# Combine weather.csv and load.csv for all buildings

Creates a csv for each building with combined weather and load columns, as well as columns for heat index, minute, hour, day, month, year, is_weekend, is_holiday, max hourly load, max and min temperature, and building id. Outputs each csv to the shared team drive.

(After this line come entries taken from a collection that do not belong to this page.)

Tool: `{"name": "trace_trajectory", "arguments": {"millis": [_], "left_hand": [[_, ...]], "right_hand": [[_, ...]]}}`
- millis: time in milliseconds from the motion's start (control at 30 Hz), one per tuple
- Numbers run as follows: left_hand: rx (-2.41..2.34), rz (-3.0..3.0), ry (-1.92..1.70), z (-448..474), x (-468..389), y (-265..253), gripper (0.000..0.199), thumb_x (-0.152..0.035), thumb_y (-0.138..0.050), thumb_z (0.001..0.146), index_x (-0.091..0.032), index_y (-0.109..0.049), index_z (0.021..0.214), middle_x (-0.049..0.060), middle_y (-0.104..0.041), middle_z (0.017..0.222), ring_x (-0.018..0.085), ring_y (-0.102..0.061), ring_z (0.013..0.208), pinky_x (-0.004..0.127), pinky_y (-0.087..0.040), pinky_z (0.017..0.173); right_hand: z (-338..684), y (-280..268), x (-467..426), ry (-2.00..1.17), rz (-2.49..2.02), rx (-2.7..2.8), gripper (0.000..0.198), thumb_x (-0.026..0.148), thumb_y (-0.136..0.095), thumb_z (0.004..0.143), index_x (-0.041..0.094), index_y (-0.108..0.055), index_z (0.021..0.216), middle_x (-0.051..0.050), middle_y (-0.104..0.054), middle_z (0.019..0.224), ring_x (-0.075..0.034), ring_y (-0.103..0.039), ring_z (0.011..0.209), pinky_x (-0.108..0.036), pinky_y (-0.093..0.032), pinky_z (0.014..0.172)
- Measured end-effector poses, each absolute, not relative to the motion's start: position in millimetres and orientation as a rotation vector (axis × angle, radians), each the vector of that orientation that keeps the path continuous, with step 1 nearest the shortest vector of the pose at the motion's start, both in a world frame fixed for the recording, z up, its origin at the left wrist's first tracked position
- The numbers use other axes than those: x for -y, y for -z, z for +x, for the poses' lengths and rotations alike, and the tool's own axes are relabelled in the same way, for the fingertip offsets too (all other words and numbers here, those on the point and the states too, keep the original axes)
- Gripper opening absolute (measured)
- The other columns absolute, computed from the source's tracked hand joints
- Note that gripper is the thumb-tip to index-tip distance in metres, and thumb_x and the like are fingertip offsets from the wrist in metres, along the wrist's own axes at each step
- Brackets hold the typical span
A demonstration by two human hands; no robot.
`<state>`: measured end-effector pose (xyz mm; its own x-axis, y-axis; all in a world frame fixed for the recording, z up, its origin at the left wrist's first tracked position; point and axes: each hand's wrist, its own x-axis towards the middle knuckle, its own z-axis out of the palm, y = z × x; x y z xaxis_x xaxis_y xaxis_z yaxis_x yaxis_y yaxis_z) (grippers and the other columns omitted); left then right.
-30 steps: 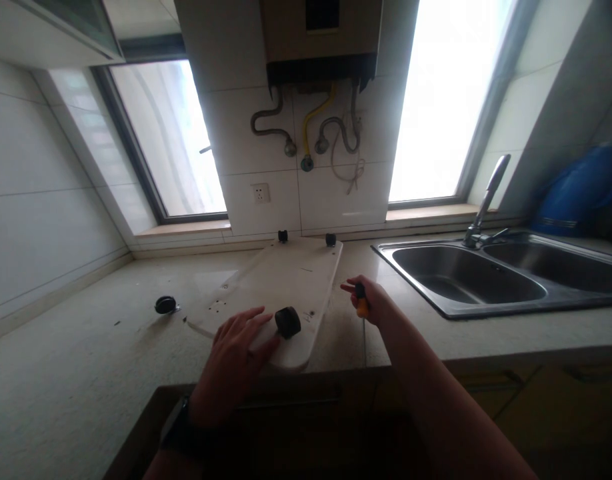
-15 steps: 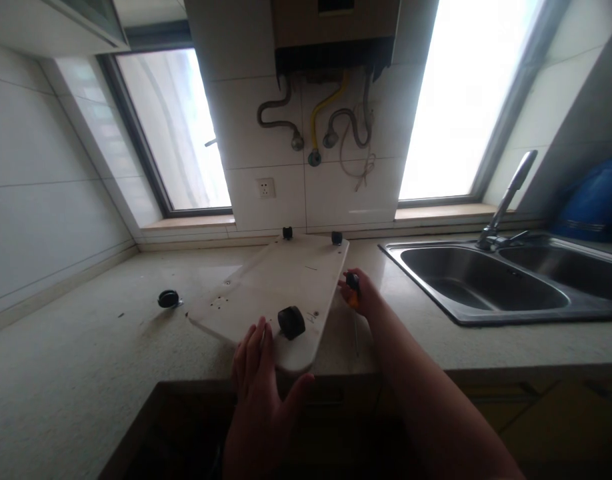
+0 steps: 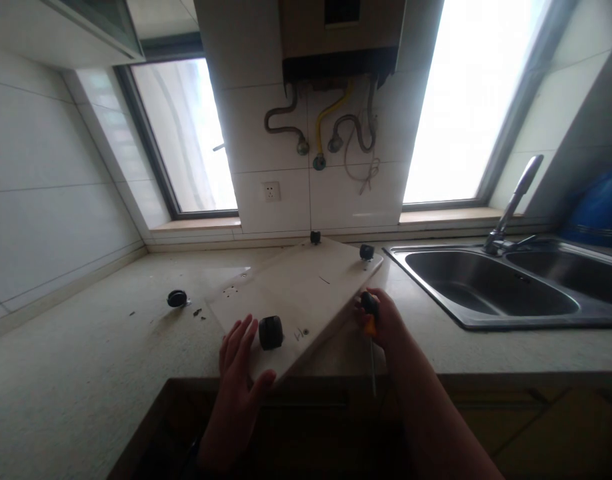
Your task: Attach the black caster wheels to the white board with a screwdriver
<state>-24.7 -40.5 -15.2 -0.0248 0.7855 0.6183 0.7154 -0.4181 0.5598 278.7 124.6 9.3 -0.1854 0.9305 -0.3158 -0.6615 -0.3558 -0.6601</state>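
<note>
A pale board [image 3: 281, 287] lies on the counter with black casters standing on three of its corners. The nearest caster [image 3: 271, 333] sits beside my left hand [image 3: 239, 367], which rests with fingers spread on the board's front corner. Screw holes [image 3: 231, 291] show at the left corner, where no caster is fitted. A loose caster [image 3: 177, 299] lies on the counter to the left. My right hand [image 3: 381, 320] grips a screwdriver [image 3: 371, 324] with a black and orange handle, its shaft pointing down toward me. That hand is by the board's right edge.
The stone counter [image 3: 111, 347] ends at a front edge over dark cabinets. To the right is a double steel sink [image 3: 466, 323] with a faucet [image 3: 516, 190]. Hoses [image 3: 281, 129] hang from a water heater [image 3: 341, 40] on the wall. Small dark bits [image 3: 198, 313] lie near the loose caster.
The board has turned clockwise, its far end swinging right and its near corner moving left with my left hand. My right hand with the screwdriver has shifted slightly right and nearer.
</note>
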Motion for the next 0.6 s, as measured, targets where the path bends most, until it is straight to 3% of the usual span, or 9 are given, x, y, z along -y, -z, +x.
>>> {"name": "trace_trajectory", "arguments": {"millis": [233, 467, 600], "left_hand": [[-1.465, 2.136, -1.356, -58, 23, 9, 0.059, -0.057, -0.042, 0.103, -0.036, -0.034, 0.157, 0.006, -0.03, 0.167, 0.032, -0.018, 0.158, 0.064, -0.019, 0.127], [-1.254, 2.031, -1.267, -77, 10, -3, 0.065, -0.067, -0.048, 0.097, -0.033, -0.043, 0.152, 0.007, -0.035, 0.165, 0.033, -0.013, 0.159, 0.062, -0.012, 0.129], [-1.228, 1.904, -1.249, -76, 13, -19, 0.072, -0.069, -0.056, 0.092, -0.028, -0.043, 0.15, 0.012, -0.041, 0.16, 0.036, -0.027, 0.154, 0.06, -0.021, 0.127]], "right_hand": [[298, -7, -74, -1.733, -0.736, 0.414, 0.01, 0.025, -0.058, 0.084, 0.017, -0.055, 0.079, -0.002, -0.055, 0.068, -0.006, -0.044, 0.047, -0.011, -0.032, 0.034], [312, -7, -32, -1.721, -0.766, 0.354, 0.01, 0.024, -0.064, 0.079, 0.017, -0.057, 0.08, 0.0, -0.05, 0.064, -0.005, -0.037, 0.043, -0.011, -0.029, 0.032], [316, -2, -14, -1.666, -0.788, 0.321, 0.014, 0.021, -0.069, 0.074, 0.018, -0.058, 0.082, 0.0, -0.053, 0.068, -0.005, -0.041, 0.045, -0.011, -0.031, 0.031]]}}
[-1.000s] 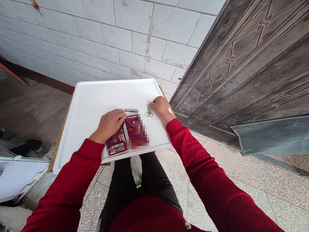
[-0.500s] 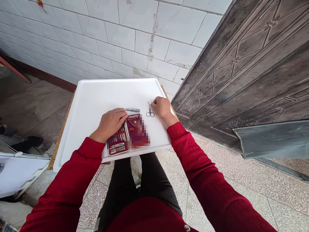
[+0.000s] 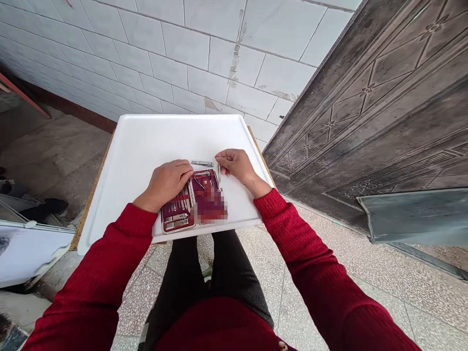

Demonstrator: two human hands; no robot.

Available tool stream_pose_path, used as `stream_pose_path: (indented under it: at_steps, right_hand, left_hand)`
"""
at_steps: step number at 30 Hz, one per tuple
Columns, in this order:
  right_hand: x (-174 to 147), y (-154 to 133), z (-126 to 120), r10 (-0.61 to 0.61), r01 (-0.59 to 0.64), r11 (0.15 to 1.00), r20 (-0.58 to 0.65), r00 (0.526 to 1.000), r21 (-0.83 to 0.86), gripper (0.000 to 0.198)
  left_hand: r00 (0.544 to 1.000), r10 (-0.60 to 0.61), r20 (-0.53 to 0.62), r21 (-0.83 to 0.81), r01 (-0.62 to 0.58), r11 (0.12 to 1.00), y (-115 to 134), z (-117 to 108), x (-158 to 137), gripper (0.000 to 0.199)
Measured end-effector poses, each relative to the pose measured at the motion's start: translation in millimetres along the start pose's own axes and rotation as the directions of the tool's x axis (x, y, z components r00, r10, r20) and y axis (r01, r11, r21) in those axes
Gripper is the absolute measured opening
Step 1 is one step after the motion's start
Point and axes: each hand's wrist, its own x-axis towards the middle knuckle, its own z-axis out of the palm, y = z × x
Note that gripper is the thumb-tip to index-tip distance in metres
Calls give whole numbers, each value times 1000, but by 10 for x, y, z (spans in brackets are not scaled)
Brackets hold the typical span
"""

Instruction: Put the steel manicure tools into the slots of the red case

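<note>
An opened dark red manicure case (image 3: 199,207) lies near the front edge of a white tray-like tabletop (image 3: 164,134). Silver nail tools sit in its slots, with nail clippers (image 3: 176,220) at the lower left. Its right part is blurred by pixelation. My left hand (image 3: 166,181) is closed over the case's upper left, thumb and fingers at the middle fold. A loose nail clipper (image 3: 202,163) rests just beyond the case. My right hand (image 3: 236,165) pinches a slim silver tool (image 3: 219,171) beside the case's upper right edge; its exact kind is unclear.
A white tiled wall (image 3: 175,53) rises behind the table. To the right stands a dark patterned metal door (image 3: 351,107) with a grey sheet (image 3: 413,217) along its lower part. Household clutter (image 3: 32,214) lies at the left. The floor (image 3: 300,273) is speckled stone.
My right hand has moved left toward the case, with a slim silver tool now hanging from its fingers. The small scissors seen beneath it earlier no longer show on the table. My left hand stays put.
</note>
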Motion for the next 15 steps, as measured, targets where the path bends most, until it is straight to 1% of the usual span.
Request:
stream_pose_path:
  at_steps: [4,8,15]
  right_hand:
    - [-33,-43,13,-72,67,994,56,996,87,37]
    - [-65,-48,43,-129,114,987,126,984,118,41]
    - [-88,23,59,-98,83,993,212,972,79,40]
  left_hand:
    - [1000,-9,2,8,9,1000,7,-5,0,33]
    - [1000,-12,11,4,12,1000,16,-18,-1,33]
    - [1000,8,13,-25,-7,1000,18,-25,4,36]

The output csvs are located in the drive folder 'Team-Fermata-Energy/processed_data/processed_weather_load_w_timestamp' and the name of each csv is the building id.

Author: Riley Denn

Code modified from teammate Victoria Worthington's utils_tester.ipynb

In [1]:
import pandas as pd
import numpy as np
import json
import os
from sklearn.model_selection import train_test_split
import metpy.calc as mpcalc
from metpy.units import units
import holidays

In [2]:
with open('config.json', 'r') as config_file:
    config = json.load(config_file)

DRIVE_PATH = config['drive_path']
EXTERNAL_DATA_PATH = DRIVE_PATH + "/[EXTERNAL] breakthrough_tech_ai_f24/data"
PROCESSED_DATA_PATH = DRIVE_PATH + "/processed_data"
PROCESSED_WEATHER_LOAD = PROCESSED_DATA_PATH + "/processed_weather_load_w_timestamp"

In [20]:
def process_building_data(bldg, external_data_path, us_holidays=holidays.US(), save_csv=False, processed_data_path=''):
    """
    Process weather and load data for a single building.
    
    Parameters:
        bldg (str): Building identifier.
        external_data_path (str): Path to the external data files.
        us_holidays (holidays.HolidayBase): US holidays object for holiday identification.
        save_csv: bool for whether or not to save the processed dataframe to a csv
        processed_data_path (str): path to save processed data csv to
        
        Note: If save_csv=True, processed_data_path must be a valid path name.
        
    Returns:
        pd.DataFrame: Processed DataFrame for the given building.
    """
    weather_path = external_data_path + "/building_data/" + bldg + "/weather.csv"
    load_path = external_data_path + "/building_data/" + bldg + "/load.csv"

    # Read weather and load data for the building
    df_weather = pd.read_csv(weather_path)
    df_load = pd.read_csv(load_path)

    # Renaming 'date_time' to 'timestamp'
    df_weather.rename(columns={'date_time': 'timestamp'}, inplace=True)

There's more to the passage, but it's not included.